Can we use Whose for things?
You Can Use ‘Whose’ for Things. Whose is the possessive version of the relative pronoun of who. In addition, whose is the possessive form of who (“she asked whose car it was”). According to the rules, whose then only applies to people and animals, so what is the equivalent possessive for inanimate objects?
Does whose always refer to a person?
To begin with, you must understand that when it is used as an interrogative pronoun, the word “whose” can indeed be followed by a person as well as a thing but it must refer to a person. When the word “whose” is used as a relative pronoun, it can be followed by a person or a thing and refer to either one.
Who’s in or whose in?
Whose is the possessive form of the pronoun who, while who’s is a contraction of the words who is or who has. However, many people still find whose and who’s particularly confusing because, in English, an apostrophe followed by an s usually indicates the possessive form of a word.
Who’s phone or whose phone?
Who’s Phone or Whose Phone? Whose phone is correct, not who’s phone. Because the phrase is about the person who owns or possesses the phone, we need a possessive pronoun. One way to confirm that whose is correct is to replace the word with the phrase who is.
Whose name or who’s name?
whose name is vs who’s name is. The word “whose” is the possessive of “who.” The word “who’s” is the contraction of ” who is.” Therefore, you would use the phrase “whose name is.”

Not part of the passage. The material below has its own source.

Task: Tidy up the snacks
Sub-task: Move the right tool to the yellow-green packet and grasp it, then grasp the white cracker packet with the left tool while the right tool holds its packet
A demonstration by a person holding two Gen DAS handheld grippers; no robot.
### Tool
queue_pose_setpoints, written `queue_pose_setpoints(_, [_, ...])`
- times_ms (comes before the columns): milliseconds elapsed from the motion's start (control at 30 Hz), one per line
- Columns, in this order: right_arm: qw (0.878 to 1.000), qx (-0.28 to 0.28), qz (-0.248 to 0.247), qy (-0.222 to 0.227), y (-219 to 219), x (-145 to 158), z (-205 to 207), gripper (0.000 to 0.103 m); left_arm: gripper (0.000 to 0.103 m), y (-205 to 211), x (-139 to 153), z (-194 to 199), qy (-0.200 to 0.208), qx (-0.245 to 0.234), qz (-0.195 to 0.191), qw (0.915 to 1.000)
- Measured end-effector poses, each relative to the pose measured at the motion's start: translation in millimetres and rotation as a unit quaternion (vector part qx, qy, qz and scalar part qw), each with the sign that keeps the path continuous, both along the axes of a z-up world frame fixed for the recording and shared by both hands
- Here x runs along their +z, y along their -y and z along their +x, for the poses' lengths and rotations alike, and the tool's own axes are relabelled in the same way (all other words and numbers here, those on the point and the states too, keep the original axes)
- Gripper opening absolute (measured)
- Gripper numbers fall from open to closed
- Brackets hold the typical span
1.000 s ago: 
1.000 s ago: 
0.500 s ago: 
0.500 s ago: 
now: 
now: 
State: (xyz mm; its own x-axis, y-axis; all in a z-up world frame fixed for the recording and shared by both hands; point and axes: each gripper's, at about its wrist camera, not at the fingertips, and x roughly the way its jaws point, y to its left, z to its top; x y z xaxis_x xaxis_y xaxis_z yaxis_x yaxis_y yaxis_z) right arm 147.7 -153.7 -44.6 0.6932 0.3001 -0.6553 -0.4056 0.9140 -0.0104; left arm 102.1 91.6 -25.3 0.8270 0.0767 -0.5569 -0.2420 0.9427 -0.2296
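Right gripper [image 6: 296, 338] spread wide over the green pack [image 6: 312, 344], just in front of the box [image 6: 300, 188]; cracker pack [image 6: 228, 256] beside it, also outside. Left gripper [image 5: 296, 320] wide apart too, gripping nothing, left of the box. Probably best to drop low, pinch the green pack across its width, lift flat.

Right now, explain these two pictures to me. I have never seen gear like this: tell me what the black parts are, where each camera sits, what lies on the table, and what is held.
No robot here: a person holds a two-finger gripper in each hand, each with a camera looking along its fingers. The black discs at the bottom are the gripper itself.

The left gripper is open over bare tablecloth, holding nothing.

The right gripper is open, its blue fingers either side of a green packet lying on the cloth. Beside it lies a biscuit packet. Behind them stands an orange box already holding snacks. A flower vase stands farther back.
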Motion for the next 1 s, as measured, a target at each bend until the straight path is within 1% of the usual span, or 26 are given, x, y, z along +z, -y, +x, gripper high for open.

Whose fault or who’s fault?
“ Whose fault ” is the correct one, although it is still a tiny sentence fragment. “Who’s fault” is a contraction that makes no sense, as it would properly be expanded to “Who is fault”.
How do you use Whose in a sentence?
We use whose to introduce a relative clause indicating possession by people, animals and things:
- John works with that other chap whose name I can’t remember.
- Shirley has a 17-year-old daughter whose ambition is to be a photographer.
- This is the book whose title I couldn’t remember.
Whose house is this meaning?
Whose is this house sounds unnatural it’s better if you use “Whose house this is?” it means that you are asking if who owns the house.